┌─ RECORDED INFORMATION

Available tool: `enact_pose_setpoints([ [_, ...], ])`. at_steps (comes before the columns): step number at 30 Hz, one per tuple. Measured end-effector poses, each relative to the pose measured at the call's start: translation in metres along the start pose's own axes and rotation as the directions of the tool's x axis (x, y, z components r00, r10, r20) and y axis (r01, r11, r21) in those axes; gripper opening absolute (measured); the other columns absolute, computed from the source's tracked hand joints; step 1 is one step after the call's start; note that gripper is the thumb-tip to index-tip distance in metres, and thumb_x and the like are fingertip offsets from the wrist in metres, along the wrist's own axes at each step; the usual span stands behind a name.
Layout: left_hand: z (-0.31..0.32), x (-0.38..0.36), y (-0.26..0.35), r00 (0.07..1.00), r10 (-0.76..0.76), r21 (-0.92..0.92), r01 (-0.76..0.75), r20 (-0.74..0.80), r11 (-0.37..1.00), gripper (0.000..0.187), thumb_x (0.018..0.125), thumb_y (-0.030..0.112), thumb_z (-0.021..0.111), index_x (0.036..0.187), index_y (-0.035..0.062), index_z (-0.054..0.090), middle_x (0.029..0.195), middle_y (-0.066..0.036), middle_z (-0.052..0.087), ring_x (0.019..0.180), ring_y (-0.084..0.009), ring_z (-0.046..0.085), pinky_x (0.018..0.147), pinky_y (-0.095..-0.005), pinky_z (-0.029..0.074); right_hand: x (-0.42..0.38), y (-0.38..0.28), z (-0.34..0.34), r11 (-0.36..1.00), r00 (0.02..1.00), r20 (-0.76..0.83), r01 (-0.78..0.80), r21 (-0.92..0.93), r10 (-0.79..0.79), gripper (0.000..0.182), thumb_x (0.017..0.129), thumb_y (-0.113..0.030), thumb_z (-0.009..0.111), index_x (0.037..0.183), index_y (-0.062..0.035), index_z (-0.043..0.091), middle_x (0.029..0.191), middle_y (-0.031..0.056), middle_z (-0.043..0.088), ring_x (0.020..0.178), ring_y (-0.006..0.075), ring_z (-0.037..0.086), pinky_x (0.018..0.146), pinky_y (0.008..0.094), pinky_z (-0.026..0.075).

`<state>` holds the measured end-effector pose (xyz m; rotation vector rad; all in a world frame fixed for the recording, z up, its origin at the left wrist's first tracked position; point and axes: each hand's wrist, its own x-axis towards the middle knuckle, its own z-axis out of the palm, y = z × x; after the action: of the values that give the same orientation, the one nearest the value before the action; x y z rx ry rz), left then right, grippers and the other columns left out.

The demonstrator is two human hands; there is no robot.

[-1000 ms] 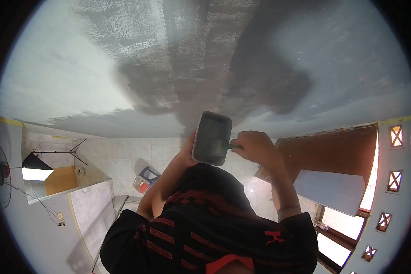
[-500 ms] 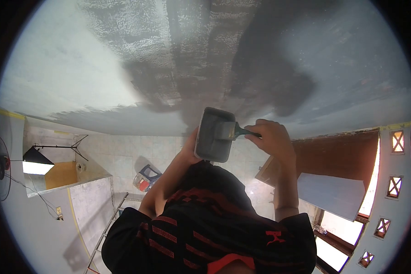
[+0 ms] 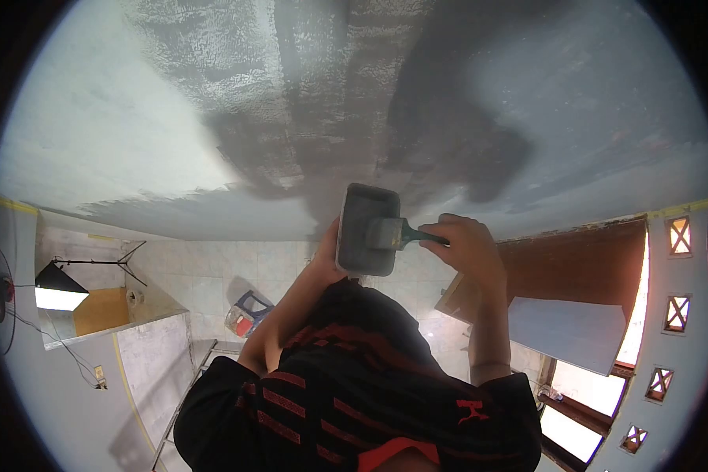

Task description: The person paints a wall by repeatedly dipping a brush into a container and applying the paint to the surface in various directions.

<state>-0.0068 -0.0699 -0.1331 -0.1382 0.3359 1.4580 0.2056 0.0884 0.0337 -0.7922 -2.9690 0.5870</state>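
Note:
My left hand is wrapped around the side and underside of a rectangular paint tray, its fingers mostly hidden behind it. Grey paint coats the inside of the tray. In my right hand is a flat paintbrush, pinched by its dark green handle. Its broad paint-covered head lies over the right rim, the tip reaching into the tray. Just beyond the tray rises a wall with glossy, textured grey streaks and my dark shadow on it.
A ladder stands at lower left, near a small blue-framed stool with something red on it. A lit softbox lamp on a stand is farther left. To the right are a brown panel, a pale sheet and bright windows.
The view has shifted slightly. Tray and brush stay together in my hands, with the brush head still over the tray.

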Motion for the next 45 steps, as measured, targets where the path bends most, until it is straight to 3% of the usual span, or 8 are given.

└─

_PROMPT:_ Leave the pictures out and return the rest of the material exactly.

_ANSWER TO THE EXERCISE:_
Available tool: `enact_pose_setpoints([ [_, ...], ])`. at_steps (comes before the columns): step number at 30 Hz, one per tuple. Measured end-effector poses, each relative to the pose measured at the call's start: translation in metres along the start pose's own axes and rotation as the directions of the tool's x axis (x, y, z components r00, r10, r20) and y axis (r01, r11, r21) in those axes; gripper opening absolute (measured); the other columns absolute, computed from the source's tracked hand joints; step 1 is one step after the call's start; note that gripper is the thumb-tip to index-tip distance in metres, and thumb_x and the like are fingertip offsets from the wrist in metres, along the wrist's own axes at each step; the usual span stands behind a name.
Layout: left_hand: z (-0.31..0.32), x (-0.38..0.36), y (-0.26..0.35), r00 (0.07..1.00), r10 (-0.76..0.76), r21 (-0.92..0.92), r01 (-0.76..0.75), r20 (-0.74..0.80), r11 (-0.37..1.00), gripper (0.000..0.187), thumb_x (0.018..0.125), thumb_y (-0.030..0.112), thumb_z (-0.021..0.111), index_x (0.036..0.187), index_y (-0.035..0.062), index_z (-0.054..0.090), middle_x (0.029..0.195), middle_y (-0.066..0.036), middle_z (-0.052..0.087), ring_x (0.019..0.180), ring_y (-0.084..0.009), ring_z (-0.046..0.085), pinky_x (0.018..0.147), pinky_y (-0.095..-0.005), pinky_z (-0.029..0.074); right_hand: x (-0.42..0.38), y (-0.38..0.28), z (-0.34..0.34), r11 (-0.36..1.00), r00 (0.02..1.00), r20 (-0.76..0.83), r01 (-0.78..0.80), r21 (-0.92..0.93), r10 (-0.79..0.79), gripper (0.000..0.182), thumb_x (0.017..0.129), thumb_y (-0.113..0.030), thumb_z (-0.009..0.111), index_x (0.037..0.183), index_y (-0.062..0.035), index_z (-0.043..0.091), middle_x (0.029..0.191), middle_y (-0.031..0.056), middle_z (-0.043..0.088), ring_x (0.020..0.178), ring_y (-0.006..0.075), ring_z (-0.037..0.086), pinky_x (0.018..0.146), pinky_y (0.008..0.094), pinky_z (-0.026..0.075).

`<state>` holds the measured end-effector pose (xyz m; rotation vector rad; all in a world frame fixed for the recording, z up, its origin at the left wrist's first tracked position; point and axes: each hand's wrist, its own x-axis towards the middle knuckle, its own z-axis out of the palm, y = z × x; after the action: of the values that give the same orientation, the one nearest the value before the action; x y z rx ry rz), left then right, grippers and the other columns left out.

The demonstrator is two human hands; there is no robot.

[-1000 ms] 
[-500 ms] 
[+0 ms] 

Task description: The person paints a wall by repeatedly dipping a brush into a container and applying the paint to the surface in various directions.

<state>-0.0068 -0.0699 -0.1331 -0.1382 0.3359 1.4580 0.2056 0.0884 0.0337 -0.7922 -2.9690 0.5870</state>
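Note:
My left hand is wrapped around the side and underside of a rectangular paint tray, its fingers mostly hidden behind it. Grey paint coats the inside of the tray. In my right hand is a flat paintbrush, pinched by its dark green handle. Its broad paint-covered head lies over the right rim, the tip reaching into the tray. Just beyond the tray rises a wall with glossy, textured grey streaks and my dark shadow on it.
A ladder stands at lower left, near a small blue-framed stool with something red on it. A lit softbox lamp on a stand is farther left. To the right are a brown panel, a pale sheet and bright windows.
The view has shifted slightly. Tray and brush stay together in my hands, with the brush head still over the tray.
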
Motion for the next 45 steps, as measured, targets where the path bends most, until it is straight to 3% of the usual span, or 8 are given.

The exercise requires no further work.